(Records from a collection)
○ ○ ○ ○ ○
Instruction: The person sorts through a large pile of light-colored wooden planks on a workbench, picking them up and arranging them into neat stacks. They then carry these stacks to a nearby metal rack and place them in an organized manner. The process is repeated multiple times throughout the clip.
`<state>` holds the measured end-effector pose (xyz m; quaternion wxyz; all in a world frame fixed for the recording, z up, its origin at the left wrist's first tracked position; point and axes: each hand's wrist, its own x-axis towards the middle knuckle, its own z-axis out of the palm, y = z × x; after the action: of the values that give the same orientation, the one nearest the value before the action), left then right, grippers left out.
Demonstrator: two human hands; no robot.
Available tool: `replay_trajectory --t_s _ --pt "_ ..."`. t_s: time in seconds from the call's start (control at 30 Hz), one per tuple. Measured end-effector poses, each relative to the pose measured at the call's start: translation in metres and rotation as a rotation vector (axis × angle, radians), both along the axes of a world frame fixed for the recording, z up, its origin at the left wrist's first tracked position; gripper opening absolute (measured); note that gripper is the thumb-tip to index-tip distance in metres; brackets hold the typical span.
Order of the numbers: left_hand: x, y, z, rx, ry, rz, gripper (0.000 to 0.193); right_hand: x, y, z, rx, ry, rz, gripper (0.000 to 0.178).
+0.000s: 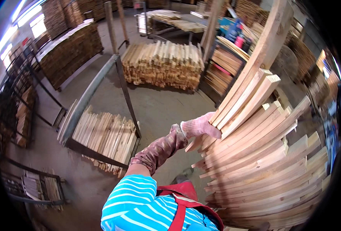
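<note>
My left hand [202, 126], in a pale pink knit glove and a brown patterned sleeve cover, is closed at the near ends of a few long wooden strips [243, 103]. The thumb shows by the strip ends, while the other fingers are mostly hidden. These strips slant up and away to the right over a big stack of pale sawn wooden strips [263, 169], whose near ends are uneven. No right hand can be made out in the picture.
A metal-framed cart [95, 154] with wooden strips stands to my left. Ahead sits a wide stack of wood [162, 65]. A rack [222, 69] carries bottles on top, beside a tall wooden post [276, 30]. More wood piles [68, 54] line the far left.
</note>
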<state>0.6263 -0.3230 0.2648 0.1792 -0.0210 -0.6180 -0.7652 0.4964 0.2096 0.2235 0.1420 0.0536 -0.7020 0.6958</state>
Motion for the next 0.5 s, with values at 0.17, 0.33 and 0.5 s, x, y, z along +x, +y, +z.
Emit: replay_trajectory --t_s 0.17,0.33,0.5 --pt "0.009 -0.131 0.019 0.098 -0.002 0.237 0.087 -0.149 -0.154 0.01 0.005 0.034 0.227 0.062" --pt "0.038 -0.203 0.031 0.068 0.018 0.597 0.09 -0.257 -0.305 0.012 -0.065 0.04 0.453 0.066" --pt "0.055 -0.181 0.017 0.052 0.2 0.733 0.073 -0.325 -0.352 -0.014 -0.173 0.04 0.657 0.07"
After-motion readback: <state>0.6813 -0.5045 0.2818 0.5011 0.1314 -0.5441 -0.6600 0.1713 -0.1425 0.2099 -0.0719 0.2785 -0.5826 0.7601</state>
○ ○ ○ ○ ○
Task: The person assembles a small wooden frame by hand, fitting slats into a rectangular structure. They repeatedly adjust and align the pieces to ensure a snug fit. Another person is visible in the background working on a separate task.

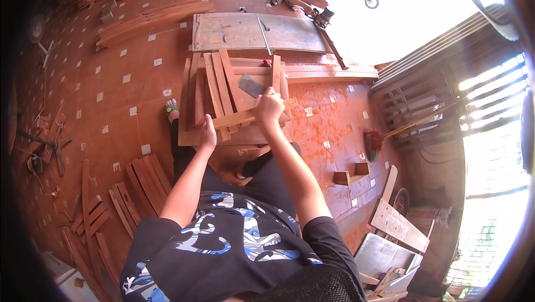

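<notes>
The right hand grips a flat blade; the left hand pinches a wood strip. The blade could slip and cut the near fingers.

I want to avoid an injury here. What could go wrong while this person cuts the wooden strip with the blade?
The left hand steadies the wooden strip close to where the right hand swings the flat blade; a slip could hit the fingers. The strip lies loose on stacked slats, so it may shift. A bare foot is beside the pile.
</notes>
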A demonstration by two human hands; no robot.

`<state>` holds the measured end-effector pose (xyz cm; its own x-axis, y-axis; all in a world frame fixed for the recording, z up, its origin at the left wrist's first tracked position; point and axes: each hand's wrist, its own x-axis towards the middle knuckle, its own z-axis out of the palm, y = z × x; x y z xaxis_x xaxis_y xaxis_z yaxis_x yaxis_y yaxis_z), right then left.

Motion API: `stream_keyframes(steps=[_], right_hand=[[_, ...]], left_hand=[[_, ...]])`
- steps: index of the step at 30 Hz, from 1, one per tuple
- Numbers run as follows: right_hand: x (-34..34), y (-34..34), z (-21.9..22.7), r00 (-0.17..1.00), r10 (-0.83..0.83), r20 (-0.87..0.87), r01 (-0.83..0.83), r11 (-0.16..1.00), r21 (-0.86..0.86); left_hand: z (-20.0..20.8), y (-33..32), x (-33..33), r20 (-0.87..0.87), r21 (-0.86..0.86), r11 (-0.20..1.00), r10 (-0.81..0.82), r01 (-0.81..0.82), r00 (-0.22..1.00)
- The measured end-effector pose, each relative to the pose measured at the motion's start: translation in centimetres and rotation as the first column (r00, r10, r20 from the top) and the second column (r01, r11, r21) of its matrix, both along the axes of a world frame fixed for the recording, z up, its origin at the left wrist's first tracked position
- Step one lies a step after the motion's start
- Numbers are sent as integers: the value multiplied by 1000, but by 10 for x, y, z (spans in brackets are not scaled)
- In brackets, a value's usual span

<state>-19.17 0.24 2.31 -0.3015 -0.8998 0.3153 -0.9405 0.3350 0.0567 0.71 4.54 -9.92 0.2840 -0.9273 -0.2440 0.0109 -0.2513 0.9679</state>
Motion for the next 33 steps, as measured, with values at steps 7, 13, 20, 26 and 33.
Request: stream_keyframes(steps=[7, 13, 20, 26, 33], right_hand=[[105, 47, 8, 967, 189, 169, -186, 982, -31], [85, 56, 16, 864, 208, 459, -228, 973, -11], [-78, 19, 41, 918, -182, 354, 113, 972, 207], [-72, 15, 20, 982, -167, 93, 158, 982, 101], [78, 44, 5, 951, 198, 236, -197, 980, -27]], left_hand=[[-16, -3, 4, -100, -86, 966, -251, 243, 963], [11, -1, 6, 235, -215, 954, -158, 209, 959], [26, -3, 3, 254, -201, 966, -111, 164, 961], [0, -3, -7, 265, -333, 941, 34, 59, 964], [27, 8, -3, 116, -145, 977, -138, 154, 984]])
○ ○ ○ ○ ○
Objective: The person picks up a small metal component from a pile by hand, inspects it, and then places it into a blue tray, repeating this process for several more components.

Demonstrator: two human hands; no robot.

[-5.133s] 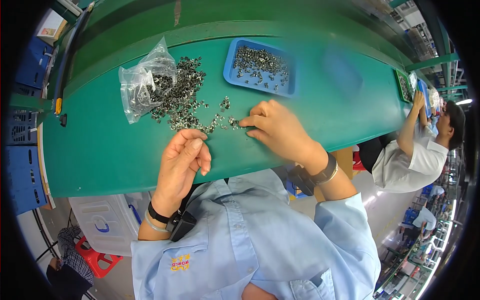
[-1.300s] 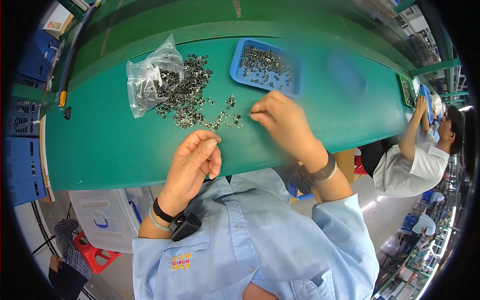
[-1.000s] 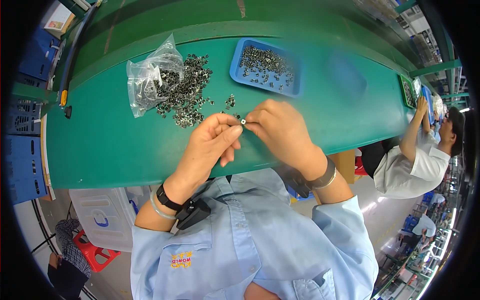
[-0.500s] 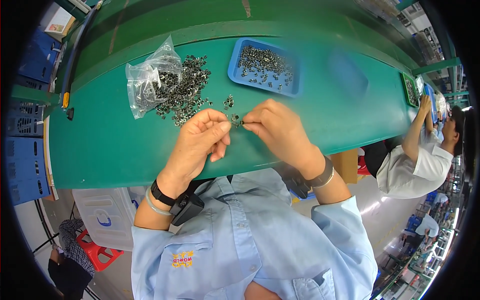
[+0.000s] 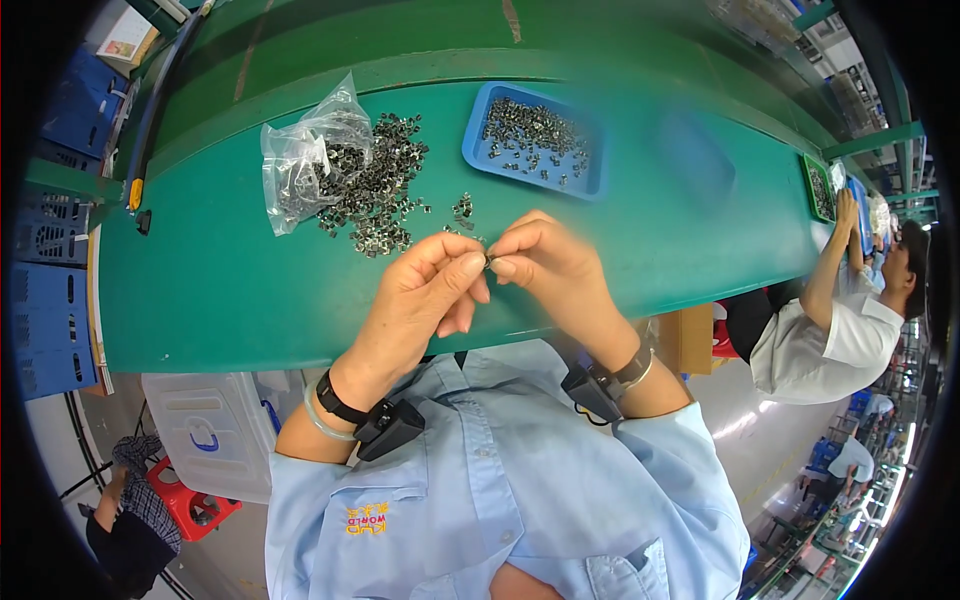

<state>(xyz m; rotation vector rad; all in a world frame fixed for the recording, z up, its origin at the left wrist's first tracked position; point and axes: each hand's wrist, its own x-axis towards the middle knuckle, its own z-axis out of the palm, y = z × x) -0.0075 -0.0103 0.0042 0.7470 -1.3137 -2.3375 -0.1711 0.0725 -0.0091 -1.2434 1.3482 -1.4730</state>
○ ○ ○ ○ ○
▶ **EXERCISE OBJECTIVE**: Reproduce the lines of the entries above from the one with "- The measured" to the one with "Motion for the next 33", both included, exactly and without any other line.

▶ **PROBLEM SOLUTION**:
- The measured end-effector pose, each relative to the pose measured at the motion's start: translation in centimetres and rotation as the first column (r00, r10, r20 from the top) and the second column (r01, r11, r21) of its matrix, both along the axes of a world frame fixed for the recording, z up, its origin at the left wrist's first tracked position
- Step one lies a step after the motion's start
- Numbers are sent as integers: the value multiplied by 1000, but by 10 for x, y, z (spans in brackets are not scaled)
- In brackets, a value's usual span

<state>-19.17 0.24 2.31 -0.3015 -0.8998 0.3153 -0.9405 0.3350 0.0567 0.71 4.54 -9.92 0.2840 -0.9273 -0.2440 0.0109 -0.2513 0.9679</state>
Motion for the next 33 steps, as measured, with values at steps 7, 13, 20, 26 and 33.

The submitted response is complete.